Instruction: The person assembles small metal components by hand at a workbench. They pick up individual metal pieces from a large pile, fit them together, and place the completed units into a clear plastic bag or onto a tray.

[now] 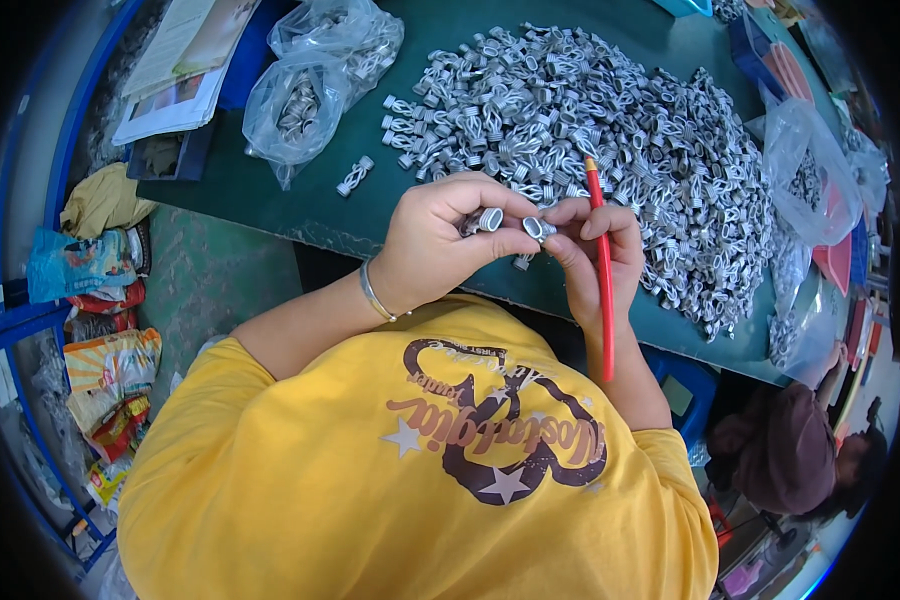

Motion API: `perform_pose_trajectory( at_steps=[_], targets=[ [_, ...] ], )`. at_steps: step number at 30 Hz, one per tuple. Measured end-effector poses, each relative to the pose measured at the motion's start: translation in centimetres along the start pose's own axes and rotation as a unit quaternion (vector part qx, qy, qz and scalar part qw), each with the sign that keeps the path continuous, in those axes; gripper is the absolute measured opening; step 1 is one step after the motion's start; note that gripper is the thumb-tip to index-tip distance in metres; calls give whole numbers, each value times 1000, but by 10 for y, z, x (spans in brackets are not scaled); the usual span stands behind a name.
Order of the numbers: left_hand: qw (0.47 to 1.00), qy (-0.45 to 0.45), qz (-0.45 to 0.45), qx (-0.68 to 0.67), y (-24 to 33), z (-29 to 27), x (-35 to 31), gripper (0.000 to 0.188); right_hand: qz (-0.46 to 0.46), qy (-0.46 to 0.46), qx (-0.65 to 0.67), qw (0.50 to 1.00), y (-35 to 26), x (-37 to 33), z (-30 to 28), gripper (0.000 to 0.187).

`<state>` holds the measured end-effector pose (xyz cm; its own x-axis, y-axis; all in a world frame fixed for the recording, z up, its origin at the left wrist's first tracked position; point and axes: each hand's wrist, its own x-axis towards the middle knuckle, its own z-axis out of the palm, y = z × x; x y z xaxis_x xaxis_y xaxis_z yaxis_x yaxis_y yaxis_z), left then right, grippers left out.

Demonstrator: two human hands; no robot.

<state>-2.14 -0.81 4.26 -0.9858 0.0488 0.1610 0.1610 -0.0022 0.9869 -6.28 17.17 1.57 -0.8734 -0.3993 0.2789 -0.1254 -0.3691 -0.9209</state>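
Observation:
My left hand (448, 235) is closed around a small silver metal fitting (487, 220) with a ribbed, open end. Between both hands' fingertips is a second silver fitting (537, 229), its oval opening facing up. My right hand (602, 245) pinches that fitting's right side. It also keeps a slim red-handled tool (604, 270) with a brass-coloured collar upright across the fingers; I cannot make out the kind of its tip. Just beyond the hands spreads a large heap of the same fittings (590, 110), ribbed at the ends with twisted strands between.
One loose fitting (355, 176) lies on the dark green table (320, 210). Clear plastic bags (295, 105) with metal parts stand at the far left, near papers (185, 75). Another bag (813, 175) is at the right. A person in dark clothing (780, 450) is at the lower right.

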Motion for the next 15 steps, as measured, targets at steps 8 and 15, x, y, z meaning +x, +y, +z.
perform_pose_trajectory(
  at_steps=[8,15],
  targets=[
    [995,47,-81,-45,-4,3,-1,21,-135,63,-74,986,-3,-2,2,48],
    [965,7,-211,-157,-5,3,-4,22,-209,17,-156,965,-7,2,7,47]
  ],
)
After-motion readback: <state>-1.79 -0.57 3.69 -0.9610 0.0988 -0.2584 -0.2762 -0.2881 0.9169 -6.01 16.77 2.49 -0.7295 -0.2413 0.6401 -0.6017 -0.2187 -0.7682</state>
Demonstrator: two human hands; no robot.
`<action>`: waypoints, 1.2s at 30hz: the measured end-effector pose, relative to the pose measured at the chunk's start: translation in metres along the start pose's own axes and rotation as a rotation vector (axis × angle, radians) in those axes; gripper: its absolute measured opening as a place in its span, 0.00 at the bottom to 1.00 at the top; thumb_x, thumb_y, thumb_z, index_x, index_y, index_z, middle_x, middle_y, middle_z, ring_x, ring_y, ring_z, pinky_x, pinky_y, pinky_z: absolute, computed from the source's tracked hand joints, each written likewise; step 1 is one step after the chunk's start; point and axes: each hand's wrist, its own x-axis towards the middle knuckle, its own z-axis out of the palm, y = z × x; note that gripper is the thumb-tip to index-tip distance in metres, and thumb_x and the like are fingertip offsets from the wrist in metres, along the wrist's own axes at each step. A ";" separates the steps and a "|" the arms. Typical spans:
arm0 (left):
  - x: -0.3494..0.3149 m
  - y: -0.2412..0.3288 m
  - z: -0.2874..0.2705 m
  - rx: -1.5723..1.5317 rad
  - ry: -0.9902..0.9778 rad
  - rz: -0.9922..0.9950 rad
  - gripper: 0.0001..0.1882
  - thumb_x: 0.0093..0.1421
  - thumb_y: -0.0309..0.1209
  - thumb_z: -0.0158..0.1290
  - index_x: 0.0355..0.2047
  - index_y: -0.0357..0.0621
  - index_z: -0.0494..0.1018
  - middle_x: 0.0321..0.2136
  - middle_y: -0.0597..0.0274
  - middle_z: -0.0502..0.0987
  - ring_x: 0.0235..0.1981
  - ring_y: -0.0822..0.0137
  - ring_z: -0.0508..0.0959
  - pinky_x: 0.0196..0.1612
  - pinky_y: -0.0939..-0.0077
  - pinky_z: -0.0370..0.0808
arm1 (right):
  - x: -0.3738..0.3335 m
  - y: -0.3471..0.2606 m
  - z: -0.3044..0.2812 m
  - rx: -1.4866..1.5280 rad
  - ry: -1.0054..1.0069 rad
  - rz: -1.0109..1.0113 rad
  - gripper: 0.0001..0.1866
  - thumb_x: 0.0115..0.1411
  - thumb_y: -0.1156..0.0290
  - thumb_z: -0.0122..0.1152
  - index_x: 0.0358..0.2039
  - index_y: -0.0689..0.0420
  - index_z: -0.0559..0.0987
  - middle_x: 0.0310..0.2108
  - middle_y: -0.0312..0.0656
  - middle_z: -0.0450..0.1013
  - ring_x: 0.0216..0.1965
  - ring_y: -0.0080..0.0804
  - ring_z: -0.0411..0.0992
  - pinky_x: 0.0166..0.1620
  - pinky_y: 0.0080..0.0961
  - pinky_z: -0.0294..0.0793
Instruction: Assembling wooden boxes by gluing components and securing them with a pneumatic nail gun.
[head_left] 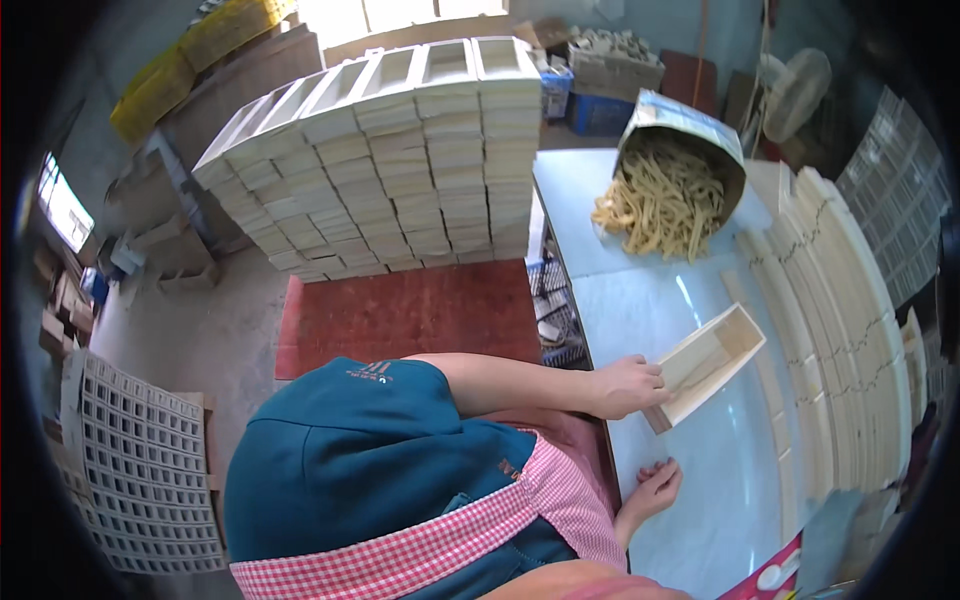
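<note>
The left grip [622,388] is clamped on the near end of the wooden box [706,364] over the table [640,310], and with only that end held, the box could tip or twist if the fingers slip. Next, the right grip [655,487] is near but not touching the box, and I can't tell if its fingers are apart or together, while the pale strips [668,195] above could slide farther out of the tipped carton [690,122]. On the right, the stacked boards [850,340] could get knocked if the box swings too far.
</note>
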 end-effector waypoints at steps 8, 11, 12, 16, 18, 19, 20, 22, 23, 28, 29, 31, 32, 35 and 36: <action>0.000 -0.114 -0.191 0.527 0.562 -0.102 0.13 0.55 0.24 0.53 0.42 0.51 0.73 0.39 0.59 0.77 0.43 0.58 0.77 0.50 0.59 0.74 | 0.004 0.007 -0.002 -0.361 0.038 -0.056 0.12 0.71 0.66 0.54 0.40 0.64 0.79 0.29 0.41 0.75 0.23 0.27 0.68 0.27 0.23 0.72; -0.010 -0.140 -0.277 0.771 0.393 -0.427 0.12 0.56 0.24 0.57 0.42 0.45 0.76 0.42 0.58 0.80 0.43 0.59 0.79 0.52 0.56 0.75 | 0.011 0.012 0.000 -0.425 -0.009 -0.188 0.11 0.69 0.68 0.55 0.39 0.63 0.79 0.29 0.41 0.75 0.24 0.28 0.68 0.28 0.24 0.72; -0.009 -0.164 -0.293 0.860 0.400 -0.471 0.14 0.55 0.26 0.60 0.44 0.45 0.77 0.42 0.58 0.79 0.43 0.58 0.79 0.51 0.56 0.75 | 0.010 0.011 0.004 -0.439 -0.014 -0.229 0.10 0.68 0.69 0.56 0.38 0.63 0.79 0.28 0.41 0.75 0.24 0.28 0.68 0.28 0.24 0.72; -0.005 -0.223 -0.337 0.940 0.357 -0.658 0.18 0.55 0.25 0.59 0.47 0.47 0.76 0.45 0.57 0.80 0.49 0.56 0.79 0.54 0.54 0.75 | 0.007 0.009 0.004 -0.461 0.002 -0.223 0.10 0.67 0.69 0.57 0.39 0.64 0.79 0.29 0.42 0.76 0.25 0.29 0.69 0.30 0.25 0.73; -0.012 -0.243 -0.351 0.925 0.339 -0.735 0.18 0.56 0.22 0.56 0.48 0.47 0.76 0.46 0.55 0.81 0.51 0.54 0.80 0.55 0.54 0.77 | 0.009 0.006 0.005 -0.464 0.004 -0.225 0.10 0.66 0.70 0.58 0.39 0.64 0.79 0.29 0.42 0.76 0.25 0.29 0.69 0.30 0.26 0.73; -0.019 -0.254 -0.357 0.917 0.309 -0.783 0.18 0.56 0.22 0.56 0.48 0.47 0.76 0.45 0.55 0.81 0.50 0.53 0.80 0.54 0.54 0.77 | 0.009 0.005 0.007 -0.466 0.003 -0.240 0.10 0.66 0.70 0.58 0.39 0.64 0.79 0.29 0.42 0.76 0.25 0.30 0.69 0.30 0.25 0.73; -0.022 -0.268 -0.358 0.901 0.274 -0.824 0.17 0.56 0.23 0.56 0.47 0.47 0.77 0.44 0.55 0.82 0.49 0.52 0.81 0.53 0.54 0.78 | 0.008 0.004 0.007 -0.474 0.008 -0.248 0.10 0.66 0.70 0.58 0.39 0.64 0.79 0.29 0.42 0.76 0.25 0.30 0.69 0.30 0.25 0.73; -0.028 -0.284 -0.357 0.869 0.206 -0.906 0.17 0.56 0.23 0.56 0.47 0.47 0.77 0.43 0.55 0.82 0.47 0.50 0.82 0.51 0.54 0.79 | 0.006 0.001 0.006 -0.490 0.017 -0.265 0.10 0.65 0.70 0.59 0.40 0.64 0.80 0.30 0.43 0.77 0.26 0.30 0.70 0.31 0.25 0.74; -0.029 -0.285 -0.356 0.865 0.200 -0.904 0.17 0.56 0.23 0.56 0.47 0.47 0.77 0.43 0.55 0.82 0.47 0.50 0.82 0.51 0.54 0.79 | 0.006 0.000 0.006 -0.494 0.018 -0.259 0.10 0.65 0.70 0.59 0.40 0.64 0.80 0.30 0.43 0.77 0.26 0.30 0.70 0.31 0.25 0.74; -0.048 -0.280 -0.362 0.820 0.146 -0.957 0.16 0.59 0.27 0.56 0.49 0.45 0.77 0.38 0.54 0.82 0.39 0.55 0.83 0.43 0.60 0.81 | 0.004 -0.002 0.000 -0.508 -0.012 -0.232 0.10 0.65 0.71 0.59 0.41 0.65 0.80 0.31 0.43 0.77 0.26 0.31 0.70 0.31 0.25 0.74; -0.061 -0.286 -0.368 0.722 0.214 -0.944 0.16 0.60 0.28 0.56 0.49 0.44 0.77 0.38 0.55 0.82 0.39 0.56 0.83 0.42 0.61 0.81 | 0.005 -0.004 0.001 -0.504 -0.021 -0.232 0.10 0.65 0.71 0.59 0.40 0.64 0.80 0.31 0.43 0.77 0.26 0.31 0.70 0.31 0.26 0.74; -0.073 -0.303 -0.377 0.522 0.345 -0.913 0.16 0.61 0.31 0.56 0.50 0.43 0.77 0.38 0.55 0.81 0.38 0.59 0.82 0.41 0.63 0.81 | 0.005 -0.008 0.001 -0.500 -0.037 -0.230 0.10 0.65 0.70 0.58 0.40 0.64 0.80 0.31 0.43 0.78 0.26 0.31 0.70 0.33 0.27 0.74; -0.071 -0.308 -0.370 0.409 0.401 -0.878 0.16 0.62 0.32 0.55 0.50 0.43 0.77 0.37 0.56 0.81 0.37 0.61 0.81 0.40 0.64 0.80 | 0.004 -0.007 0.001 -0.506 -0.028 -0.215 0.10 0.65 0.70 0.58 0.40 0.64 0.80 0.31 0.43 0.78 0.26 0.32 0.70 0.33 0.27 0.74; -0.088 -0.311 -0.370 0.040 0.535 -0.736 0.17 0.64 0.36 0.55 0.51 0.41 0.77 0.37 0.57 0.80 0.36 0.65 0.80 0.37 0.68 0.80 | 0.001 0.000 -0.006 -0.550 0.009 -0.149 0.10 0.64 0.72 0.60 0.41 0.65 0.80 0.31 0.45 0.77 0.27 0.33 0.71 0.33 0.27 0.75; -0.096 -0.312 -0.371 -0.107 0.558 -0.677 0.18 0.65 0.37 0.55 0.51 0.41 0.77 0.36 0.58 0.79 0.35 0.66 0.80 0.37 0.69 0.79 | 0.008 0.011 -0.005 -0.521 -0.041 -0.179 0.11 0.63 0.72 0.60 0.42 0.65 0.80 0.32 0.45 0.77 0.28 0.34 0.72 0.34 0.28 0.75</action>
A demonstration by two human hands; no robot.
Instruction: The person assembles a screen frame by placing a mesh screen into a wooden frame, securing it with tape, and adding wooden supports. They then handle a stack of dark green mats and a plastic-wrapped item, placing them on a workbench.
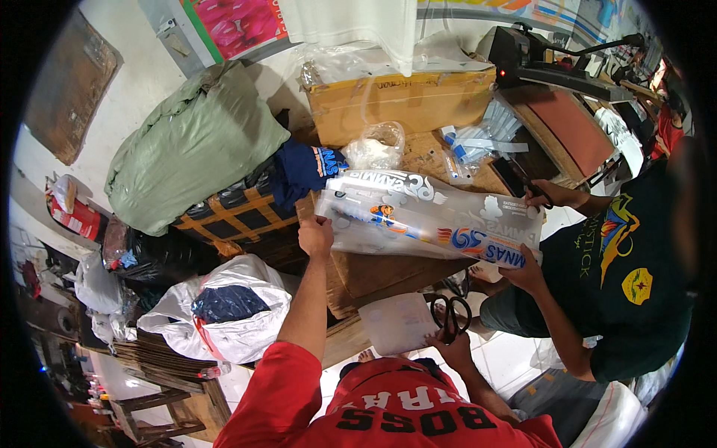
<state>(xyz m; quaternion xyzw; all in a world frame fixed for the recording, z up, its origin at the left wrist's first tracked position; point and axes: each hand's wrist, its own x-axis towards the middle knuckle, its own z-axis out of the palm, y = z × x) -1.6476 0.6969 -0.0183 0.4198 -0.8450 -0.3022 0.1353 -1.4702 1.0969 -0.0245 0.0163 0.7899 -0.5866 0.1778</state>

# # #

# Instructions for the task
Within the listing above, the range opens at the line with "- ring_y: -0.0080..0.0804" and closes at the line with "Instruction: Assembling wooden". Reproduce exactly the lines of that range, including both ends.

# Response area
  - ring_y: -0.0080..0.0804
  - ring_z: -0.0411..0.0992
  - pinky_x: 0.0166..0.1620
  - pinky_y: 0.0080..0.0961
  - pinky_z: -0.0294..0.0793
Instruction: Assembling wooden boxes by gluing components and securing them with a pneumatic nail gun.

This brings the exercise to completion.